People throw out all sorts of stuff – bookshelves, armchairs, milk crates… all
useful in a shared student house.
Sleeping
at Uni – this is one of the great pastimes of
our generation. Got four hours to kill between classes? What better way is
there to spend them except having a sneaky nap? Scope out the best spots, these
may include the Z row in the library, an out of the way garden bed or an empty
lecture theatre. I can only speak from my own experience at UQ but may I
heartily recommend that amphitheatre type area near the lakes, the upper levels
of the SS & H library and anywhere in the Great Court.
Your
Social Life – making friends at uni can be
difficult. The people in your classes one week may have all pissed off by the
next. Just because you sat together in the lecture doesn’t mean you’ll ever
find each other again. It took me a while, actually, to sort out how to do this
but here are some of the things I worked out.
1.
Give it a bit of time. It’s not
like school, you may only see people once a week or less.
2.
Be friendly to as many people
as possible. All hierarchies you’ve ever known have just been thrown out the
window, it is impossible to ascertain what kind of people are sitting in a tute
room with you or whether or not they are ‘cool’ (in the popularity sense) or
cool (in the actual sense). So just be nice, to everyone, and you’ll eventually
work out who you actually want to be friends with.
3.
Be yourself (GROAN). I know how
fucking irritating that is (who else are you meant to be, right?) but
seriously, I made about 20x more friends when I stopped caring all the time and
started just enjoying my classes, my lecturers and the people around me.
4.
Learn to bake. See earlier
point.
5.
Join a society of some kind. Do
you like something? A sport? Politics? The environment? Music? Dancing?

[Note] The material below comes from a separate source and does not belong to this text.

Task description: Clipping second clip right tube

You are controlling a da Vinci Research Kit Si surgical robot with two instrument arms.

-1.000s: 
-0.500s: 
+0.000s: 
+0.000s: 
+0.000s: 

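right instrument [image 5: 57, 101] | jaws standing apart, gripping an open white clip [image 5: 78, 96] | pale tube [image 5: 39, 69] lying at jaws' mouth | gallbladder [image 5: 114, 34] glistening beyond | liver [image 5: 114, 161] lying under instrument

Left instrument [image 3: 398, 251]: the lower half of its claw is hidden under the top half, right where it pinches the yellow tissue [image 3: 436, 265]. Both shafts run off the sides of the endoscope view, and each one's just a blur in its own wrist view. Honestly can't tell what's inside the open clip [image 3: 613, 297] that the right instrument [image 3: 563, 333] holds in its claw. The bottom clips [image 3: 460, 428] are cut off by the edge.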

Pokemon? Medieval re-enactments? Chances are someone else at uni does too and
they’ve already started a group. On market day, sign up to as many things that
interest you as possible and then, when they send you the first email ACTUALLY
GO TO THE THING. Yes, it will be scary, yes, you may actually realise the whole
thing was a terrible idea but probably at least one of the things you signed up
for will be actually good. They will seem cliquey, they will all seem to know
each other, they will forget your name but this is because they were just like
you a year ago, and now they’ve found their niche and they’re so happy about it
they sort of forgot what that was like. They will be your friends, they will
remember your name, and you guys are going to have the best time doing whatever
it is you do for the next 3-4 years. Just stick at it for a couple more weeks.

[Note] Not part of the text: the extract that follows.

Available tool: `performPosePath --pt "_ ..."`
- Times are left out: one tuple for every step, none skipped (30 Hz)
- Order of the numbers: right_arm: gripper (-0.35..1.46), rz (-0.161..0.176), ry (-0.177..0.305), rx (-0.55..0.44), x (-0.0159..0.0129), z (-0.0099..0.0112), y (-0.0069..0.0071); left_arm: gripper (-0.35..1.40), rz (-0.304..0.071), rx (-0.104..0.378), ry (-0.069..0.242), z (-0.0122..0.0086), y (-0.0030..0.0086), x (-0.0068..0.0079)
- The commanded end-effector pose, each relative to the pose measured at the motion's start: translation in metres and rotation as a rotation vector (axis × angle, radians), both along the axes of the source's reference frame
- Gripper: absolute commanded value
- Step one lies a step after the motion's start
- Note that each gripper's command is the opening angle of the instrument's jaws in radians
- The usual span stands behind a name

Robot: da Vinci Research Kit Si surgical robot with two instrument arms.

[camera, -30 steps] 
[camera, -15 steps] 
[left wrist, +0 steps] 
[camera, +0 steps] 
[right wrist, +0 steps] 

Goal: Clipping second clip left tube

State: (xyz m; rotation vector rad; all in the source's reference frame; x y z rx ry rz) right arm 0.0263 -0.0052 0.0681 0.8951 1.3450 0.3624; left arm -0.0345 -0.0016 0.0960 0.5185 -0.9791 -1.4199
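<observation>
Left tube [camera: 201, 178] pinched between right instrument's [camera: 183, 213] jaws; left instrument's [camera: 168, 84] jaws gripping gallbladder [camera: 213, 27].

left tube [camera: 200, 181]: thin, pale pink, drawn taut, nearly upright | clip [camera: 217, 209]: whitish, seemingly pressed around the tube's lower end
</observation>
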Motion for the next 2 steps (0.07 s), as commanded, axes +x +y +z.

Be yourself, be friendly, give it time, bake them a cake… you’ll be best
friends by second semester.
I joined the Student Theatre Company, Underground, where I learned about 300 life skills, had some of the best times of my life, and made lots of friends, many of whom will be life-long. The other advantage was that eventually I got a key to the theatre, which really helped in the whole “sleeping at uni” thing.
I joined the Student Theatre Company, Underground, where I learned about 300 life skills, had some of the best times of my life, and made lots of friends, many of whom will be life-long. The other advantage was that eventually I got a key to the theatre, which really helped in the whole “sleeping at uni” thing.